Wednesday, April 9, 2014

Answer to Climate Change: Let's Flee to Climate Controlled Cities



Let's Flee to Climate Controlled Cities

The Daily Bell

We should give up trying to save the world from climate change, says James Lovelock ...The scientist and inventor James Lovelock claims we should stop trying to save the planet from global warming and instead retreat to climate controlled cities ... Saving the planet from climate change is 'beyond our ability' and we should stop wasting time trying to tackle global warming, a leading scientist has claimed ... James Lovelock, who first detected CFCs in the atmosphere and proposed the Gaia hypotheses, claims society should retreat to 'climate-controlled cities' and give up on large expanses of land which will become inhabitable. – UK Telegraph

Since we haven't been able to create a carbon tax, let's move on to Plan B, which is putting people in small apartments in large cities. The alternative 'Net media is often portrayed as loony and conspiratorial by the mainstream media. But actually, it is the other way round.
In a more normal sociopolitical and economic environment, James Lovelock would be labeled what he is – a crank and a kook. But because he is a prominent climate alarmist and has obtained a variety of degrees, he is portrayed sympathetically, as a kind of wise man – at least by the mainstream media.

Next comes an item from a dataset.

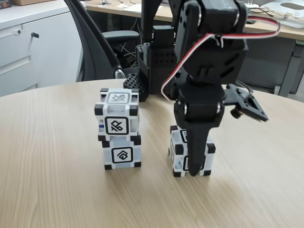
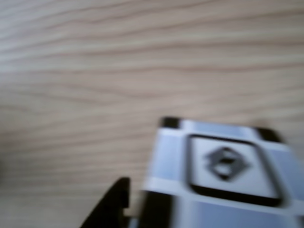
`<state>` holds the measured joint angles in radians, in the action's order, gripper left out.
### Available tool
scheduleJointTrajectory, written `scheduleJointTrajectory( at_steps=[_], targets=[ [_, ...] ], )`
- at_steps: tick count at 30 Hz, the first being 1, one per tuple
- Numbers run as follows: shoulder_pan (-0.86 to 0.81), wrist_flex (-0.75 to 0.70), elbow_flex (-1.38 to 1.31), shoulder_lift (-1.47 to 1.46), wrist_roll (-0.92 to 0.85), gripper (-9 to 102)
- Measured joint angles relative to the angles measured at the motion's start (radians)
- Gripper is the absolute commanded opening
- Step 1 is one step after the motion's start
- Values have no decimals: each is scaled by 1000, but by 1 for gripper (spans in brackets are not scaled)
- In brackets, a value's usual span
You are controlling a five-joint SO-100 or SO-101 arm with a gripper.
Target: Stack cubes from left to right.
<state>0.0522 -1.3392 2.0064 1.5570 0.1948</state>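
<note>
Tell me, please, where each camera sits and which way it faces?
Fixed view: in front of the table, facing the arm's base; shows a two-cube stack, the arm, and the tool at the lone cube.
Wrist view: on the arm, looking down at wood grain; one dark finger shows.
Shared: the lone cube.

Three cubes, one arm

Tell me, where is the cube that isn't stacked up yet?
In the fixed view the single cube stands on the wooden table, right of the two-cube stack, with the gripper down over its front face.
</note>
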Motion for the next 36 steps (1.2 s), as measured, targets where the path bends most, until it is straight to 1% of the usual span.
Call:
scheduleJointTrajectory(
  at_steps=[2, 3, 17, 25, 31, 36],
  targets=[
    [0, 21, 2, 2, -6, 1],
    [2, 38, 17, 11, -6, 0],
    [0, 40, 21, 48, -38, 0],
    [0, -120, 20, 161, -35, 0],
    [0, -150, 20, 207, -64, 0],
    [0, -187, 20, 301, -91, 0]
  ],
)
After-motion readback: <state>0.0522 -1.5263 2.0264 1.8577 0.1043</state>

In fact, if wisdom is defined as the ability to hold contradictory views, then Lovelock is wise. And if wisdom is defined as weirdness, Lovelock is certainly knowledgeable.
Here's a quote of Lovelock from one of his books, Revenge of Gaia:
"A television interviewer once asked me, 'But what about nuclear waste? Will it not poison the whole biosphere and persist for millions of years?' I knew this to be a nightmare fantasy wholly without substance in the real world... One of the striking things about places heavily contaminated by radioactive nuclides is the richness of their wildlife.

This is true of the land around Chernobyl, the bomb test sites of the Pacific, and areas near the United States' Savannah River nuclear weapons plant of the Second World War. Wild plants and animals do not perceive radiation as dangerous, and any slight reduction it may cause in their lifespan is far less a hazard than is the presence of people and their pets...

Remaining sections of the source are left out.